━━━ SUPPLIED DATA
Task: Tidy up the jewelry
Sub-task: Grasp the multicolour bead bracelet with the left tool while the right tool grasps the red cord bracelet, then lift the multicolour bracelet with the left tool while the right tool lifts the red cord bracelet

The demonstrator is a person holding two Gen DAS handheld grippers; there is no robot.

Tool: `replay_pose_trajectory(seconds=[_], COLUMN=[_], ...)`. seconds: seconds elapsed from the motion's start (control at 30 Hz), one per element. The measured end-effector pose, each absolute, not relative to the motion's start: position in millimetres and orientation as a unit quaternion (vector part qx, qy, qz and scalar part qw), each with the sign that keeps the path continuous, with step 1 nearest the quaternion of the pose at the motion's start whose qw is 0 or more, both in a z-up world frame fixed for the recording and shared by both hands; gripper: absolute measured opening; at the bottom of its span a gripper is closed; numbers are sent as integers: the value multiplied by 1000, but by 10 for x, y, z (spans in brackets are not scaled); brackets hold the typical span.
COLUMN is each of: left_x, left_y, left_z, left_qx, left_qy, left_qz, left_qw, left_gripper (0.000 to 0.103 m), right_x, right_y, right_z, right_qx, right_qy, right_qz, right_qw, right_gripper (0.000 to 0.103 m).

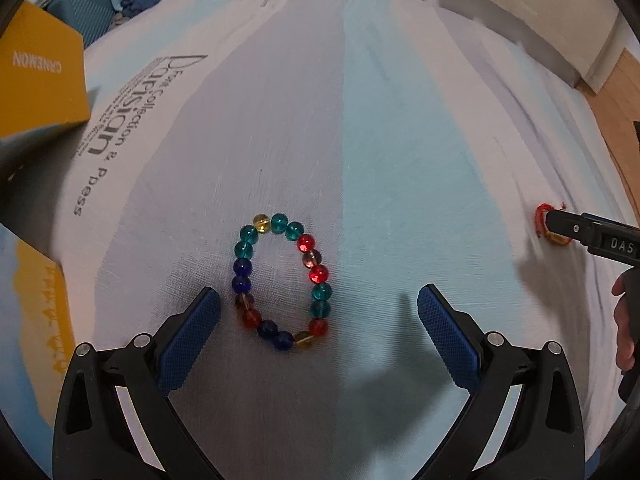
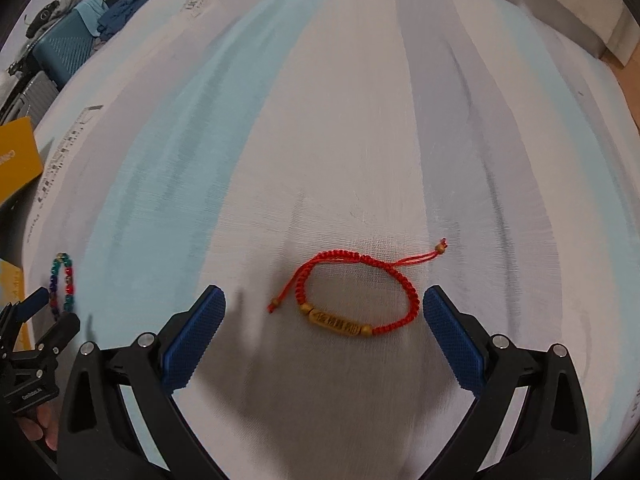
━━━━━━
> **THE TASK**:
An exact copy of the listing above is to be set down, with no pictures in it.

> **TASK OUTPUT**:
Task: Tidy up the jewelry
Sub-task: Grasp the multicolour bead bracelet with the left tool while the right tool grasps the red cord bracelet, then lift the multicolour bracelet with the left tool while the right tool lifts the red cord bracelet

The demonstrator is a person holding two Gen DAS handheld grippers; there is no robot.

Tool: `replay_pose_trajectory(seconds=[_], COLUMN=[_], ...)`. seconds: seconds elapsed from the motion's start (control at 30 Hz), one per element. The measured end-effector pose, each absolute, not relative to the motion's start: position in millimetres and orientation as a unit quaternion (vector part qx, qy, qz and scalar part qw), each with the sign that keeps the path continuous, with step 1 nearest the quaternion of the pose at the motion's start whose qw is 0 or more, both in a z-up world frame fixed for the recording and shared by both hands; gripper: absolute measured opening; at the bottom of its span a gripper is closed; numbers are sent as integers: the value multiplied by 1000, but by 10 for x, y, z (spans in brackets are not scaled); brackets hold the typical span.
COLUMN is each of: left_x, left_y, left_z, left_qx, left_qy, left_qz, left_qw, left_gripper (0.000 to 0.103 m), right_x, right_y, right_z, right_qx, right_qy, right_qz, right_qw, right_gripper (0.000 to 0.103 m).

That is the entire output.